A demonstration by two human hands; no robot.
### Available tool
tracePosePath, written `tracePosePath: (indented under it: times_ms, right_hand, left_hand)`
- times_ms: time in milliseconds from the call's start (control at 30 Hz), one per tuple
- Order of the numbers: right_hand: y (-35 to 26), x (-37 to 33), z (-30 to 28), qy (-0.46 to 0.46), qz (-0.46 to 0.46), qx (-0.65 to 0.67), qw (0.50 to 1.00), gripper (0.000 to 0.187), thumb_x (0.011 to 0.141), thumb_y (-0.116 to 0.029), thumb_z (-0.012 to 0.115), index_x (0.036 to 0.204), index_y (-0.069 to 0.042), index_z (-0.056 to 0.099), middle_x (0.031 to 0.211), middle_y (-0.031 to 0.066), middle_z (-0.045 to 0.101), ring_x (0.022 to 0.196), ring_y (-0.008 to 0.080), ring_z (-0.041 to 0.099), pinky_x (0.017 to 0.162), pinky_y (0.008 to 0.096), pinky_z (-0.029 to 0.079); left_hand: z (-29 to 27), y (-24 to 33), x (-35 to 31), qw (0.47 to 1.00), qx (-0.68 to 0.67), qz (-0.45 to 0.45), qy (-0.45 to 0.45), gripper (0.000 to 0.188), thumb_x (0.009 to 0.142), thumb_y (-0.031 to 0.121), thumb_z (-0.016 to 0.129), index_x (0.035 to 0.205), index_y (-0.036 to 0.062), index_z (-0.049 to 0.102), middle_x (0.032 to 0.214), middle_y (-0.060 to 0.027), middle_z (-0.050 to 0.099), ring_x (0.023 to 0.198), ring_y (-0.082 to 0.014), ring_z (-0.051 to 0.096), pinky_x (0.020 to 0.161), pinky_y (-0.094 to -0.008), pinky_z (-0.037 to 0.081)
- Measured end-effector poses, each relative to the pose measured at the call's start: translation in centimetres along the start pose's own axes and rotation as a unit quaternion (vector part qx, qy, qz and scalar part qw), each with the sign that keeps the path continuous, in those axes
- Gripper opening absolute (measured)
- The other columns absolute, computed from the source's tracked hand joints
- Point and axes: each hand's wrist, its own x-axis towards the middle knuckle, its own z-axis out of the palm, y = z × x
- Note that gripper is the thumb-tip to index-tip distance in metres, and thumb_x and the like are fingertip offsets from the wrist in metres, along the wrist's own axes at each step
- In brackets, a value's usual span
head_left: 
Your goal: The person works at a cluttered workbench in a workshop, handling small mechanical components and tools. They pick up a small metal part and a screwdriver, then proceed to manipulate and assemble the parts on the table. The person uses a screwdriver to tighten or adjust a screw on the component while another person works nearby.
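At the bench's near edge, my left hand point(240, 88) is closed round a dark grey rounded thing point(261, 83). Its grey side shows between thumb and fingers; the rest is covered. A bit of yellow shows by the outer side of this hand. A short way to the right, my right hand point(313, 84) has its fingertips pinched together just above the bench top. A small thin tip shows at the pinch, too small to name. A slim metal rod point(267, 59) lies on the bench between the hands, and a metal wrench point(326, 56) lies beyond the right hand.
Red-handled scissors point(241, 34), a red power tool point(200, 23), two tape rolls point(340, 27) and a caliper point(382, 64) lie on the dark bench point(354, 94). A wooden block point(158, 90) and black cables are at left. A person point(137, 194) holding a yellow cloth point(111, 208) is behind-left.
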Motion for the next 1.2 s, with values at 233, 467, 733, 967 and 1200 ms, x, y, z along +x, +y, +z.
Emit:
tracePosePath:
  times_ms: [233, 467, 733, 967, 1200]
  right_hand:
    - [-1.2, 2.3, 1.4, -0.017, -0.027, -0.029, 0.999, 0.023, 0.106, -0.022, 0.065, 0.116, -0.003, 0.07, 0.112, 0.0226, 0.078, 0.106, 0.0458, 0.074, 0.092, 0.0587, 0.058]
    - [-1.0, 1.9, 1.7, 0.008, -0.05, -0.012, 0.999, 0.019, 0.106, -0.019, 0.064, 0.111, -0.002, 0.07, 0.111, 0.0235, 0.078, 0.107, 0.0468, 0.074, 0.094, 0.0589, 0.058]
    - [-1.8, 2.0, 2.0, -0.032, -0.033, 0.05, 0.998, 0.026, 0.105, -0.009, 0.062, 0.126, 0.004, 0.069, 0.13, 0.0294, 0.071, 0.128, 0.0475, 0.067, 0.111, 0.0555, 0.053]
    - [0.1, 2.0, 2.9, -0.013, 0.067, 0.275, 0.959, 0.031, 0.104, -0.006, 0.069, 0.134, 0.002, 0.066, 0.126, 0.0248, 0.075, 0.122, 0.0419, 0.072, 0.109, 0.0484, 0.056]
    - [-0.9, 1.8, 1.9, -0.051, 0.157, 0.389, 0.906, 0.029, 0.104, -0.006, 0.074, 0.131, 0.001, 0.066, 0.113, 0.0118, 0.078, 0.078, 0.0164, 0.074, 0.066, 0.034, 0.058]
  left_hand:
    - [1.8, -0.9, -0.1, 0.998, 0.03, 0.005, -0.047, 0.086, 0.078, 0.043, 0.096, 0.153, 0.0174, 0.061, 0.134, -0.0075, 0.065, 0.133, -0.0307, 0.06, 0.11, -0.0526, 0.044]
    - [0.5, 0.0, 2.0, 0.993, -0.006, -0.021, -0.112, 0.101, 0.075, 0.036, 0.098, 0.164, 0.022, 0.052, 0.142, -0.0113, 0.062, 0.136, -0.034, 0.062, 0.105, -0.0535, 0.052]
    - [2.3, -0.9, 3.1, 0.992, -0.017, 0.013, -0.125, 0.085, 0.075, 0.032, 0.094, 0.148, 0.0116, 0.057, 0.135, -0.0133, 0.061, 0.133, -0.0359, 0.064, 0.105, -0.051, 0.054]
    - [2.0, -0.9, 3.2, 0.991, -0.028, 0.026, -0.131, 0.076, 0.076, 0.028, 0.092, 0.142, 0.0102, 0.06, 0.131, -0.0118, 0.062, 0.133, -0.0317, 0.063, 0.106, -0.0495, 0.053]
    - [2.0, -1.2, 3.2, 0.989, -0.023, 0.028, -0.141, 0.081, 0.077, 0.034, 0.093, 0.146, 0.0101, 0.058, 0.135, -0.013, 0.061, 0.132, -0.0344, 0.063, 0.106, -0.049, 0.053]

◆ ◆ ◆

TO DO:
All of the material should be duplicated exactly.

ANSWER TO THIS PROBLEM:
A demonstration by two human hands; no robot.
### Available tool
tracePosePath, written `tracePosePath: (indented under it: times_ms, right_hand, left_hand)`
- times_ms: time in milliseconds from the call's start (control at 30 Hz), one per tuple
- Order of the numbers: right_hand: y (-35 to 26), x (-37 to 33), z (-30 to 28), qy (-0.46 to 0.46), qz (-0.46 to 0.46), qx (-0.65 to 0.67), qw (0.50 to 1.00), gripper (0.000 to 0.187), thumb_x (0.011 to 0.141), thumb_y (-0.116 to 0.029), thumb_z (-0.012 to 0.115), index_x (0.036 to 0.204), index_y (-0.069 to 0.042), index_z (-0.056 to 0.099), middle_x (0.031 to 0.211), middle_y (-0.031 to 0.066), middle_z (-0.045 to 0.101), ring_x (0.022 to 0.196), ring_y (-0.008 to 0.080), ring_z (-0.041 to 0.099), pinky_x (0.017 to 0.162), pinky_y (0.008 to 0.096), pinky_z (-0.029 to 0.079); left_hand: z (-29 to 27), y (-24 to 33), x (-35 to 31), qw (0.47 to 1.00), qx (-0.68 to 0.67), qz (-0.45 to 0.45), qy (-0.45 to 0.45), gripper (0.000 to 0.188), thumb_x (0.009 to 0.142), thumb_y (-0.031 to 0.121), thumb_z (-0.016 to 0.129), index_x (0.035 to 0.205), index_y (-0.036 to 0.062), index_z (-0.049 to 0.102), middle_x (0.032 to 0.214), middle_y (-0.060 to 0.027), middle_z (-0.050 to 0.099), ring_x (0.023 to 0.198), ring_y (-0.082 to 0.014), ring_z (-0.051 to 0.096), pinky_x (0.020 to 0.161), pinky_y (-0.094 to -0.008), pinky_z (-0.037 to 0.081)
- Measured end-effector poses, each relative to the pose measured at the call's start: translation in centimetres along the start pose's own axes and rotation as a unit quaternion (vector part qx, qy, qz and scalar part qw), each with the sign that keeps the path continuous, in those axes
- Gripper opening absolute (measured)
- The other columns absolute, computed from the source's tracked hand joints
- Point and axes: each hand's wrist, its own x-axis towards the middle knuckle, its own z-axis out of the palm, y = z × x
- Note that gripper is the thumb-tip to index-tip distance in metres, and thumb_x and the like are fingertip offsets from the wrist in metres, along the wrist's own axes at each step
- In brackets, a value's usual span
head_left: 
Your goal: The person works at a cluttered workbench in a workshop, handling small mechanical components and tools. They pick up a small metal part and a screwdriver, then proceed to manipulate and assemble the parts on the table. The person uses a screwdriver to tighten or adjust a screw on the component while another person works nearby.
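At the bench's near edge, my left hand point(240, 88) is closed round a dark grey rounded thing point(261, 83). Its grey side shows between thumb and fingers; the rest is covered. A bit of yellow shows by the outer side of this hand. A short way to the right, my right hand point(313, 84) has its fingertips pinched together just above the bench top. A small thin tip shows at the pinch, too small to name. A slim metal rod point(267, 59) lies on the bench between the hands, and a metal wrench point(326, 56) lies beyond the right hand.
Red-handled scissors point(241, 34), a red power tool point(200, 23), two tape rolls point(340, 27) and a caliper point(382, 64) lie on the dark bench point(354, 94). A wooden block point(158, 90) and black cables are at left. A person point(137, 194) holding a yellow cloth point(111, 208) is behind-left.
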Motion for the next 1.2 s, with values at 233, 467, 733, 967 and 1200 ms, x, y, z along +x, +y, +z.
Emit:
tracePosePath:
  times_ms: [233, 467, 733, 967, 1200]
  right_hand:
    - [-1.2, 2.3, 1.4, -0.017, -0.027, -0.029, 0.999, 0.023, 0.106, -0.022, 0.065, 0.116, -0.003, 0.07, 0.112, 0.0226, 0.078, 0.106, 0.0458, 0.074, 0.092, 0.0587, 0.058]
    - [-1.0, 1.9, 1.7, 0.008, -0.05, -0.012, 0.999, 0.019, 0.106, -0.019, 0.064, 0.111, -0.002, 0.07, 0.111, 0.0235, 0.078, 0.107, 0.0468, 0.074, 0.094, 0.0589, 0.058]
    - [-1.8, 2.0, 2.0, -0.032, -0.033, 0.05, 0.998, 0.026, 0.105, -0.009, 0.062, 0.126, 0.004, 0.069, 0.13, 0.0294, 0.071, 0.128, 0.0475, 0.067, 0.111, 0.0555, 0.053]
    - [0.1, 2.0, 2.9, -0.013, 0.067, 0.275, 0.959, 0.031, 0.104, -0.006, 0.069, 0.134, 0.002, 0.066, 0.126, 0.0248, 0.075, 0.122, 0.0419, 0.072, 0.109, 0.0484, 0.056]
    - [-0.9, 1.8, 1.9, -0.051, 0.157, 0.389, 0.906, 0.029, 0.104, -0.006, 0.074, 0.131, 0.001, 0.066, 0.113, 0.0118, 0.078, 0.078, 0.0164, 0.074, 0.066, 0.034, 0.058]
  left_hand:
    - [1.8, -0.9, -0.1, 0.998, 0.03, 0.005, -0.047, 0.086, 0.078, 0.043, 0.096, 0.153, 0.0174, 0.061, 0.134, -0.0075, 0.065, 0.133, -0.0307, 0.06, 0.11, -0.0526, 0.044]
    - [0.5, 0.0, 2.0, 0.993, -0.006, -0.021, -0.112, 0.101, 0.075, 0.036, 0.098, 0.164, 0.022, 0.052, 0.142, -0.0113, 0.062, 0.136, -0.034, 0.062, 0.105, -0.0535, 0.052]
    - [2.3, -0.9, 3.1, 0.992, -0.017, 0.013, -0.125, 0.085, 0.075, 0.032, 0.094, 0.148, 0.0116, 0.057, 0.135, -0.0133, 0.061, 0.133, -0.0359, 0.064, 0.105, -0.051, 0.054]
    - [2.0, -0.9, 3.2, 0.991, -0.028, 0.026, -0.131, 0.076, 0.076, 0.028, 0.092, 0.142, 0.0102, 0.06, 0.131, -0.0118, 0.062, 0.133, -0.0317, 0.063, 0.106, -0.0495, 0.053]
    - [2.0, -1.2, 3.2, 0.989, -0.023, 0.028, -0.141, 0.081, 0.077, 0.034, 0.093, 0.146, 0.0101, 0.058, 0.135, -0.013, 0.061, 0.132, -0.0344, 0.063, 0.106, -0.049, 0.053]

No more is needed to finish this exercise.